(Extracted data entries)
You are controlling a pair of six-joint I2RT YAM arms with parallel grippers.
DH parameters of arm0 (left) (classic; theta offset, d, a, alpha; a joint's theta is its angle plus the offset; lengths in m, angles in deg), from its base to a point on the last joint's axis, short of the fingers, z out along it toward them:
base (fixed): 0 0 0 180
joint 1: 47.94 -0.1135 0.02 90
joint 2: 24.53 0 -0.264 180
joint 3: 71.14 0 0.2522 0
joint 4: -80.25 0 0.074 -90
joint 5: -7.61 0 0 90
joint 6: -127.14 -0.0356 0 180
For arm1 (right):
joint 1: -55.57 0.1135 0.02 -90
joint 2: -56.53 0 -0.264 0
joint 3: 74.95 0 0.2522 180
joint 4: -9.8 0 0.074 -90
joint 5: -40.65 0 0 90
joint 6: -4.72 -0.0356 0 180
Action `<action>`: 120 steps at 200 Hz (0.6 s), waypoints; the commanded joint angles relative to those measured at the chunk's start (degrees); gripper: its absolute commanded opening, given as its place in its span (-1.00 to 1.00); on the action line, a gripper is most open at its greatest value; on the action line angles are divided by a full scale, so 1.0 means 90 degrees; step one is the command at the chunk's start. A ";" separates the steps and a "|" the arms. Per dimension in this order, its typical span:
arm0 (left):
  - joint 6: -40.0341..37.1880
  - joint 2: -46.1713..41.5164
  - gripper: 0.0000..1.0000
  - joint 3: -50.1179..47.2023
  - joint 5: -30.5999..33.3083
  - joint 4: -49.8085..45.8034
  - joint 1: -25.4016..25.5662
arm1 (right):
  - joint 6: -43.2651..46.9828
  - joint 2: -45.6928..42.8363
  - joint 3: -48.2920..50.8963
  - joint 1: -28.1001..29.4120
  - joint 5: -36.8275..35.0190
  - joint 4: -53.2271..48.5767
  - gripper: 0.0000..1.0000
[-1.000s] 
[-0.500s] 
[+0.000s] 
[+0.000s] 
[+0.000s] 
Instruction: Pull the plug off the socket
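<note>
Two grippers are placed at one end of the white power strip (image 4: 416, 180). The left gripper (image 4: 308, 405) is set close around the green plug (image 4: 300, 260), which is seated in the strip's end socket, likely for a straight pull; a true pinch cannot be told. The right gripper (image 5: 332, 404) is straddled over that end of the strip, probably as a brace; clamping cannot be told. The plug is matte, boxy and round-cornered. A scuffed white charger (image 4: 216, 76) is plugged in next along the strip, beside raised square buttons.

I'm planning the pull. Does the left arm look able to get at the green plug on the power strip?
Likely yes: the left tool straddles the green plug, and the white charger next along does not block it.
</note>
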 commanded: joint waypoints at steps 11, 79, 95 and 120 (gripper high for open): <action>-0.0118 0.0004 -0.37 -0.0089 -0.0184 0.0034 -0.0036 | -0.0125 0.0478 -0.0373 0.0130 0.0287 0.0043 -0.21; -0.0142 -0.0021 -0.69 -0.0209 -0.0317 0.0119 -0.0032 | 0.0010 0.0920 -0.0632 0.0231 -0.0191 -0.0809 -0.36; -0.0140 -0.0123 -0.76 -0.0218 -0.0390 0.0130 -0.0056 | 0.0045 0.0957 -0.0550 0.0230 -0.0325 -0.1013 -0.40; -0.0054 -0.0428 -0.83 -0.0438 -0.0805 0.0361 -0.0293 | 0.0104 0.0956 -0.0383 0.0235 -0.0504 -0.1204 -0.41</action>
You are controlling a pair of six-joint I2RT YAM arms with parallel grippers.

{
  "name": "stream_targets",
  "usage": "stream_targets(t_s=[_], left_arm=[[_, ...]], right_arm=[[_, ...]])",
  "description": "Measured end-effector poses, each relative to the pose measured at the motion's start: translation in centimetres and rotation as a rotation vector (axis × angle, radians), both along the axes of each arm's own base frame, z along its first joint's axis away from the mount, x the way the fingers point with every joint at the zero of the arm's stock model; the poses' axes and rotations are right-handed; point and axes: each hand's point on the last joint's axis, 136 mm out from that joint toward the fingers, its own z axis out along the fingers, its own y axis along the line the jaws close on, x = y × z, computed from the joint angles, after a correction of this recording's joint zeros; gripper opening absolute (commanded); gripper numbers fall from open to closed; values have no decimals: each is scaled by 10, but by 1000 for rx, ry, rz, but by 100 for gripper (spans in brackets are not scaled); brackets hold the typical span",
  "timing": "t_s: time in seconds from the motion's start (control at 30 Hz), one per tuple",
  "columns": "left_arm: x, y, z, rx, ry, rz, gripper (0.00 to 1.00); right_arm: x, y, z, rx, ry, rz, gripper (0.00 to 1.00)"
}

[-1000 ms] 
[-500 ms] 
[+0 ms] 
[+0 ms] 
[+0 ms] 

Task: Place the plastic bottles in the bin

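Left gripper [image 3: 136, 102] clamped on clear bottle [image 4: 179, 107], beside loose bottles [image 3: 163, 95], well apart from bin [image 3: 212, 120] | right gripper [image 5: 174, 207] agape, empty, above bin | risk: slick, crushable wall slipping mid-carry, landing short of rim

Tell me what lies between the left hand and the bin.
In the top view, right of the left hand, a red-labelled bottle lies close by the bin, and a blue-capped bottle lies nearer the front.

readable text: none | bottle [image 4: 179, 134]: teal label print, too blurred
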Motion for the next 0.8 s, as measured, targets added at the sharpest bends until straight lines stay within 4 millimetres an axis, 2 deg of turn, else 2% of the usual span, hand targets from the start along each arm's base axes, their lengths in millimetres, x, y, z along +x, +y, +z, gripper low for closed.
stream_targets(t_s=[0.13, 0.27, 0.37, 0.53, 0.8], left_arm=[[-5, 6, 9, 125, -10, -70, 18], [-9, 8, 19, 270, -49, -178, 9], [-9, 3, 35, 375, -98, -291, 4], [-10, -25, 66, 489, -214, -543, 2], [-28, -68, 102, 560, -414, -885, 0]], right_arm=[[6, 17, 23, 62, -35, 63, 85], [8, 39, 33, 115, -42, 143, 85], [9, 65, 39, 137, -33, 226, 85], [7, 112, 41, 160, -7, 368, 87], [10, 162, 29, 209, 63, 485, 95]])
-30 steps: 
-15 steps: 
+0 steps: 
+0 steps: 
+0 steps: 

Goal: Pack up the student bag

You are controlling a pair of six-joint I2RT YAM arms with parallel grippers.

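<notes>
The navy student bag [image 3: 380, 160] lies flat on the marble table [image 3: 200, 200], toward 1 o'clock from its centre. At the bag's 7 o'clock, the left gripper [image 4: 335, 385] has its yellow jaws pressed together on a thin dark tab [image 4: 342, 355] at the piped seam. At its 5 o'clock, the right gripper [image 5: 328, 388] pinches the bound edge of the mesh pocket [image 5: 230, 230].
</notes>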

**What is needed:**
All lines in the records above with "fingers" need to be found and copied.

**Response for this exercise:**
DH parameters of arm0 (left) (classic; theta offset, d, a, alpha; a joint's theta is its angle plus the offset; lengths in m, angles in deg), from its base to a point on the last joint's axis, short of the fingers, z out along it toward them:
  "description": "Measured end-effector poses, each relative to the pose measured at the motion's start: translation in centimetres and rotation as a rotation vector (axis × angle, radians), both along the axes of each arm's own base frame, z along its first joint's axis away from the mount, x the way the fingers point with every joint at the zero of the arm's stock model; the poses' axes and rotations are right-handed; point and axes: each hand's point on the last joint's axis, 136 mm out from that joint toward the fingers, its own z axis out along the fingers, its own y axis along the line the jaws close on, x = y × z, computed from the joint angles, after a correction of this recording's joint zeros; gripper opening absolute (commanded); gripper numbers fall from open to closed; values have no decimals: each is scaled by 10, but by 1000 for rx, ry, rz, but by 100 for gripper (spans in brackets are not scaled); brackets hold the typical span",

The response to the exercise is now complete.